━━ MATERIAL PROVIDED ━━
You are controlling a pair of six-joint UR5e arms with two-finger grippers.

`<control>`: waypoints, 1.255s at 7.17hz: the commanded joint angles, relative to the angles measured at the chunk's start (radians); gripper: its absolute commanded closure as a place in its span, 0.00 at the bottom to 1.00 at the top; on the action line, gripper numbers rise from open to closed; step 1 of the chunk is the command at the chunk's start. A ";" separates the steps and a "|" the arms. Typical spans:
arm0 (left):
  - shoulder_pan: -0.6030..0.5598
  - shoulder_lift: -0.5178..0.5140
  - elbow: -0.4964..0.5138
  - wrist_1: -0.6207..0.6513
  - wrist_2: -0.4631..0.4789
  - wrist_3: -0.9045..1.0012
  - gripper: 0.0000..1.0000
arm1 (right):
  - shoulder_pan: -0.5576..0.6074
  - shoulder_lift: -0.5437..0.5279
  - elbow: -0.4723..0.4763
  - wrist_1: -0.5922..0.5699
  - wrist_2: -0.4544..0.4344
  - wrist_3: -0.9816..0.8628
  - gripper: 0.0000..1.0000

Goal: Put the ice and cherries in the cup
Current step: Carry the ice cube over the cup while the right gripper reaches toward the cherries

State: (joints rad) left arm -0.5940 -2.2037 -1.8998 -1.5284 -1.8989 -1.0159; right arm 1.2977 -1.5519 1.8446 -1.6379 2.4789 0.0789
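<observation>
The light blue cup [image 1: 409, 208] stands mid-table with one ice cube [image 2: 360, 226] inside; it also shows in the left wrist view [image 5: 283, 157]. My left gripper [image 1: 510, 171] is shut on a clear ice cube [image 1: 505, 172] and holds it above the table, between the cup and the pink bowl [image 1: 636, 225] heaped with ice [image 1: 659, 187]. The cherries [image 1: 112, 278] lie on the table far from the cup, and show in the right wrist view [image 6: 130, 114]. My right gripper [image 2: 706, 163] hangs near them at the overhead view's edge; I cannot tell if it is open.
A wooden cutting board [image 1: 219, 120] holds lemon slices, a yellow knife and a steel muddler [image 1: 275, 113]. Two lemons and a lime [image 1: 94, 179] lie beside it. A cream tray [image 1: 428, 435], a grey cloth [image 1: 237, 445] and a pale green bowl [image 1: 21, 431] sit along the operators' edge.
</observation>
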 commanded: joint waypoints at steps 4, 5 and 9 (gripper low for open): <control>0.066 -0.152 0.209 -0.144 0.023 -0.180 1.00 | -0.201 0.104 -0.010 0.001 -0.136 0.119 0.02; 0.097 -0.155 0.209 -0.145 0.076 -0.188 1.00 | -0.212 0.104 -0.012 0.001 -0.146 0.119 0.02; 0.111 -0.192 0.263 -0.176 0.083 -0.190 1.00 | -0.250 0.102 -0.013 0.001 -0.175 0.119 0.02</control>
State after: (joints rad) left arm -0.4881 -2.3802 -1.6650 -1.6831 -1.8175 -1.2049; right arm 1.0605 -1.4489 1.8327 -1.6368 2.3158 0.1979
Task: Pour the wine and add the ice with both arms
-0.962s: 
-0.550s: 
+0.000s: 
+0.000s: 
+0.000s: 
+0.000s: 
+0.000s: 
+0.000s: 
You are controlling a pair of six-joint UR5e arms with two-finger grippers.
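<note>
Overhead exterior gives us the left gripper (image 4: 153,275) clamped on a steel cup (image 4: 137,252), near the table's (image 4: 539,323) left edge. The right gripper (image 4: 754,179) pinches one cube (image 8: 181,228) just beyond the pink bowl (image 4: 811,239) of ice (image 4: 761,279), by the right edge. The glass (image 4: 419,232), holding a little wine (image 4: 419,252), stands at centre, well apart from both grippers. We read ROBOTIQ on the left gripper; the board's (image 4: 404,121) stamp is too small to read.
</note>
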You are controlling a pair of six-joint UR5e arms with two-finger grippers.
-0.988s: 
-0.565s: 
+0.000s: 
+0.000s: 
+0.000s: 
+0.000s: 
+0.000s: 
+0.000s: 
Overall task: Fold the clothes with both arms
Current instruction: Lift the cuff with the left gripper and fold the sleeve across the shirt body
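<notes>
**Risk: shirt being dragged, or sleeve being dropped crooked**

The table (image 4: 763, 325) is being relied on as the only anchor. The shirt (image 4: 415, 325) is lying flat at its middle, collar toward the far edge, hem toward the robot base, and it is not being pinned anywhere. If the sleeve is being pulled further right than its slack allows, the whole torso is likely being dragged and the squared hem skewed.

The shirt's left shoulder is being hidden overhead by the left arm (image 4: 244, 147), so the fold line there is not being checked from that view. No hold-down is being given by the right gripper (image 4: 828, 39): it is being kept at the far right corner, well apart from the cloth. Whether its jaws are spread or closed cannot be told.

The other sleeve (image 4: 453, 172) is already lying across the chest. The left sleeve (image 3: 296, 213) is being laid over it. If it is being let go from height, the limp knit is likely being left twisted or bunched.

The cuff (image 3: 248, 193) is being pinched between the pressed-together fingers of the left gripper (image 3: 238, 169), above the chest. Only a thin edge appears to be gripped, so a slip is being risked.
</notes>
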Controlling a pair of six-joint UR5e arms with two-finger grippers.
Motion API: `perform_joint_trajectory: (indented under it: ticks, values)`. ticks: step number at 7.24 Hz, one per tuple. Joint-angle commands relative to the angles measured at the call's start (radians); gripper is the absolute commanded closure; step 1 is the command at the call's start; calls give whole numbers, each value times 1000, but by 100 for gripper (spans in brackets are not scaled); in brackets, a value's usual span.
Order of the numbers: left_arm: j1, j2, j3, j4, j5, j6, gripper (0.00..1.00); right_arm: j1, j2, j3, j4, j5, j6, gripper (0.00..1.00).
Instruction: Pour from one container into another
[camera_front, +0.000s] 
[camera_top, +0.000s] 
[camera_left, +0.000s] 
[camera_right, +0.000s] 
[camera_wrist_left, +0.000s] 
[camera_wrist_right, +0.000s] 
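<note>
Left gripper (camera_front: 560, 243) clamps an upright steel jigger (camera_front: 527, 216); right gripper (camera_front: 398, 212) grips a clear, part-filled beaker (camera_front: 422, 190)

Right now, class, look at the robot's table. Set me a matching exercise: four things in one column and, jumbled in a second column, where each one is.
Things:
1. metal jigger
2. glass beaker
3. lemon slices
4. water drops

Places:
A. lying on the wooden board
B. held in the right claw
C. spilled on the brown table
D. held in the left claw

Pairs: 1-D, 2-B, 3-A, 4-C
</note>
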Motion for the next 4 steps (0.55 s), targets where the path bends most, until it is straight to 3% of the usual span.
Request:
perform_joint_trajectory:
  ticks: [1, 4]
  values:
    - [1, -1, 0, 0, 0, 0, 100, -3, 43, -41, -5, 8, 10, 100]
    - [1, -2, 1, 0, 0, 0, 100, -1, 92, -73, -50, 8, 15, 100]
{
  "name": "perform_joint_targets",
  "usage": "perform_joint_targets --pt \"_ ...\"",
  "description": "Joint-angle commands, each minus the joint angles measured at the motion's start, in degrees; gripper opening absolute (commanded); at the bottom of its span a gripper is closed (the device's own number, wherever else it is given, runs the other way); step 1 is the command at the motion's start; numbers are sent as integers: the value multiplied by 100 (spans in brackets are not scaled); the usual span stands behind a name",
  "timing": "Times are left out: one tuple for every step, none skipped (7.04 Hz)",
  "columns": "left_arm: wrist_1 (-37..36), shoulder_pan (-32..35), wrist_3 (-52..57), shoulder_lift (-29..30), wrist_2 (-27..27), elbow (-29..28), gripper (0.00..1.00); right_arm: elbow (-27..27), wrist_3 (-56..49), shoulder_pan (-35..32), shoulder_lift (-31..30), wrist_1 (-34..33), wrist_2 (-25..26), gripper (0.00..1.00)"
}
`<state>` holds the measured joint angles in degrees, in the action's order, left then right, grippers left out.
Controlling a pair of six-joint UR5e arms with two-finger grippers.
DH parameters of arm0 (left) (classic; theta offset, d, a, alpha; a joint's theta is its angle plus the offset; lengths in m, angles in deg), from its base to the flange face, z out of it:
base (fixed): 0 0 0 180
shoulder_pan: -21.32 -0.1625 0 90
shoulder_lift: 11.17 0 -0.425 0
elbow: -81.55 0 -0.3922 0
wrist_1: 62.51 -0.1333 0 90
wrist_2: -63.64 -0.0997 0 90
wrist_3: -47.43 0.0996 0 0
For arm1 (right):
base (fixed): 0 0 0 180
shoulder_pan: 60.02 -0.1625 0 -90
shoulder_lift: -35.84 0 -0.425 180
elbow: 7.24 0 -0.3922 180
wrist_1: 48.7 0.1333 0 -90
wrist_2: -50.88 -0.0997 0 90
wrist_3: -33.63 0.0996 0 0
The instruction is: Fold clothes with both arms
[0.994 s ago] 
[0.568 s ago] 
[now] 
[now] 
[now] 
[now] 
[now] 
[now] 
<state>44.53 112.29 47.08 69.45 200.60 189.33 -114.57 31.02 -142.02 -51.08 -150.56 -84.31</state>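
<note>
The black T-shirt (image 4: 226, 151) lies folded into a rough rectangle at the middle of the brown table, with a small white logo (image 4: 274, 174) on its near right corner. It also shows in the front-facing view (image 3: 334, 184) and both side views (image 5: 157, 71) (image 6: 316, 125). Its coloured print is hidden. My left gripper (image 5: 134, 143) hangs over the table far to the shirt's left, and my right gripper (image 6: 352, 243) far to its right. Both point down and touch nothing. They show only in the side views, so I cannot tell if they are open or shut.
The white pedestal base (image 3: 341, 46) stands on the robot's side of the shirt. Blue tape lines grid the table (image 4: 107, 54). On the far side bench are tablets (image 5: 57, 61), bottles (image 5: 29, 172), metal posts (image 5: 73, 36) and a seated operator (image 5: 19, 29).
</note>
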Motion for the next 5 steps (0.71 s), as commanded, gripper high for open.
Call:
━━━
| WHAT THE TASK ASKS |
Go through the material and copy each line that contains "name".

| RESULT FOR THIS EXERCISE |
  "name": "perform_joint_targets",
  "description": "Joint-angle commands, each minus the joint angles measured at the motion's start, in degrees; gripper opening absolute (commanded); at the bottom of its span a gripper is closed (the device's own number, wherever else it is given, runs the other way); step 1 is the command at the motion's start; numbers are sent as integers: the value multiplied by 100 (spans in brackets are not scaled); the usual span stands behind a name",

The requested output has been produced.